Monthly Archives: March 2007

Comfort Women

The annals of the patriarchy manifested a particularly twisted conjunction today. I could not pass it up without some kind of deconstructive notice. The hook in the NYT story written with interesting diffidence by Norimitsu Onishi:

The long festering issue of Japan’s war-era sex slaves gained new prominence last week when Prime Minister Shinzo Abe denied the military’s role in coercing the women into servitude. The denial by Mr. Abe, Japan’s first prime minister born after the war, drew official protests from China, Taiwan, South Korea and the Philippines, some of the countries from which the sex slaves were taken.

We needn’t tarry too long to consider the amazing stupidity of this comment.
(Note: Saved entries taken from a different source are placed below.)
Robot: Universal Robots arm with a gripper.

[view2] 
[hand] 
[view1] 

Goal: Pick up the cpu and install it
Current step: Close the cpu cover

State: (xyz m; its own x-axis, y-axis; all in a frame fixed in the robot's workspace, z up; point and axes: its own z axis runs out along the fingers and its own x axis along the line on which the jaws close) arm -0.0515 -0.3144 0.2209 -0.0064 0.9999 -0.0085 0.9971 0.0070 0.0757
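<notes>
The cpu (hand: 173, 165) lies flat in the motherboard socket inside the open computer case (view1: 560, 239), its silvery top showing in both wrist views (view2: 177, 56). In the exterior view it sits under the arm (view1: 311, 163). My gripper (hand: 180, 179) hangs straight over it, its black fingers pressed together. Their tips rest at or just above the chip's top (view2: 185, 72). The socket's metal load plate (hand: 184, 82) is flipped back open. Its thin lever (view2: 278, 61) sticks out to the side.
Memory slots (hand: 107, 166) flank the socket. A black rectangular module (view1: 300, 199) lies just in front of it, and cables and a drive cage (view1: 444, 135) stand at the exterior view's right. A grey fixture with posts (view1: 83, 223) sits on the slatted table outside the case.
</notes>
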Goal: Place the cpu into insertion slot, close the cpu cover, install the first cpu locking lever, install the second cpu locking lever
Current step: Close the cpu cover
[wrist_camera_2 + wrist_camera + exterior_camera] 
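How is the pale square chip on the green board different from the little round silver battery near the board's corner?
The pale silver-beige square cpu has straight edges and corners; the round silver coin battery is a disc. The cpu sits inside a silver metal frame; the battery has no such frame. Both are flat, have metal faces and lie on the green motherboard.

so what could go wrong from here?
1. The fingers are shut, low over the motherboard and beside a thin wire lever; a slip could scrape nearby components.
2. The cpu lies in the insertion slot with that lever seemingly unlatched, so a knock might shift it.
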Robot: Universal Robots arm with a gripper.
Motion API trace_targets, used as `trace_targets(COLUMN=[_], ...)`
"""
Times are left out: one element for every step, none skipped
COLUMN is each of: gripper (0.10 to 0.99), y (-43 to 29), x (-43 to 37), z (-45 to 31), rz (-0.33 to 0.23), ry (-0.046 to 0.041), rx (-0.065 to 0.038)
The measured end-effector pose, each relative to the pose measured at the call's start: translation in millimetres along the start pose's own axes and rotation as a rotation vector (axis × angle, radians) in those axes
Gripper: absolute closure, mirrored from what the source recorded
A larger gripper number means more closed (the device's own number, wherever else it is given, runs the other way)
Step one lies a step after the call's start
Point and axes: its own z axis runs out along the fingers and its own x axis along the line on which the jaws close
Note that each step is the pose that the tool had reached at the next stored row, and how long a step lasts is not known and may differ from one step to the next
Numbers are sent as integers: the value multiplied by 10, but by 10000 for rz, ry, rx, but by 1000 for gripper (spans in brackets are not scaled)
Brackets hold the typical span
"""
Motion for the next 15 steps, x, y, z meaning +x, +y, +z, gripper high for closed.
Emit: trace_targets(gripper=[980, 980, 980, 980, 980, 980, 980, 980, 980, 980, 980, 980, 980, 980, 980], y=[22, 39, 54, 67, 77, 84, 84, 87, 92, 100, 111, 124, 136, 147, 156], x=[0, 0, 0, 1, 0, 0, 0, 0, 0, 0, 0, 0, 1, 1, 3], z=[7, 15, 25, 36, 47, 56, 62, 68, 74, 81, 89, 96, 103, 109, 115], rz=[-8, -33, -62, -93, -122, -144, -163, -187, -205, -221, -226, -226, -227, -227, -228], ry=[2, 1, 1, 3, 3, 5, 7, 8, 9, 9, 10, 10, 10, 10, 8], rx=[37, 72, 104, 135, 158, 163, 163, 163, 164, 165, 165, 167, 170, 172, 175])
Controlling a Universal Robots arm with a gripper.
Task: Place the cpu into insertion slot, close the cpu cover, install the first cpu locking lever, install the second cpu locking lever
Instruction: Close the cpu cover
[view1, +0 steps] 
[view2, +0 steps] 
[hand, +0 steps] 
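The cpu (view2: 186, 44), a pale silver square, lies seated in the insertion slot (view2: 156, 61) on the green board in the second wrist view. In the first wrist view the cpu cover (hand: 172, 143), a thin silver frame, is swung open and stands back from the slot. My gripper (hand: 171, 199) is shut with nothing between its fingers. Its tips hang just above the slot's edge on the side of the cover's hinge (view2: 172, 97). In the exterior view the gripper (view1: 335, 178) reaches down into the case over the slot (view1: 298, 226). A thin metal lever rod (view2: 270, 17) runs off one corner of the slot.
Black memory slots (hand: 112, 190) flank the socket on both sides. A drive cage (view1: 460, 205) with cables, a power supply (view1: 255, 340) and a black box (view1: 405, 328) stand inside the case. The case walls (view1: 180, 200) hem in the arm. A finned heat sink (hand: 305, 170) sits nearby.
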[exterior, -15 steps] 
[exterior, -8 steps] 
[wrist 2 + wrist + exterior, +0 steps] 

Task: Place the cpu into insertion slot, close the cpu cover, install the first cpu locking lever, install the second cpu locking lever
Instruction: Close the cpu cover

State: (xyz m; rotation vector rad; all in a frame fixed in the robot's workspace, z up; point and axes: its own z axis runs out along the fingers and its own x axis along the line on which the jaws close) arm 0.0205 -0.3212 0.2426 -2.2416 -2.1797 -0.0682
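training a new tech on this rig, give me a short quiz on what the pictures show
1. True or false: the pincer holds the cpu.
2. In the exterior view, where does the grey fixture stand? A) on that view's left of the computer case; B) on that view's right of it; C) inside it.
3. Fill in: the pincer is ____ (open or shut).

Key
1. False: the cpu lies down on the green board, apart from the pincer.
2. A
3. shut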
Applying the Mayer Principle that almost all international politics is domestically motivated, it would appear that Abe is reacting to a proposed non-binding resolution in the US Congress that would request Japan apologize for its military’s institutional brutalization of several hundred thousand abducted women over a period of years during WW2, and playing in his politically weakened condition to his far right wing (a move familiar outside Japan).

As to any debate that it was actually the Japanese military’s direct responsibility,

Ms. Ruff was living with her family in Java, in what was then the Dutch East Indies, when Japan invaded in 1942. She spent the first two years in a prison camp, she said, but Japanese officers arrived one day in 1944. They forced single girls and women to line up and eventually picked 10 of them, including Ms. Ruff, who was 21.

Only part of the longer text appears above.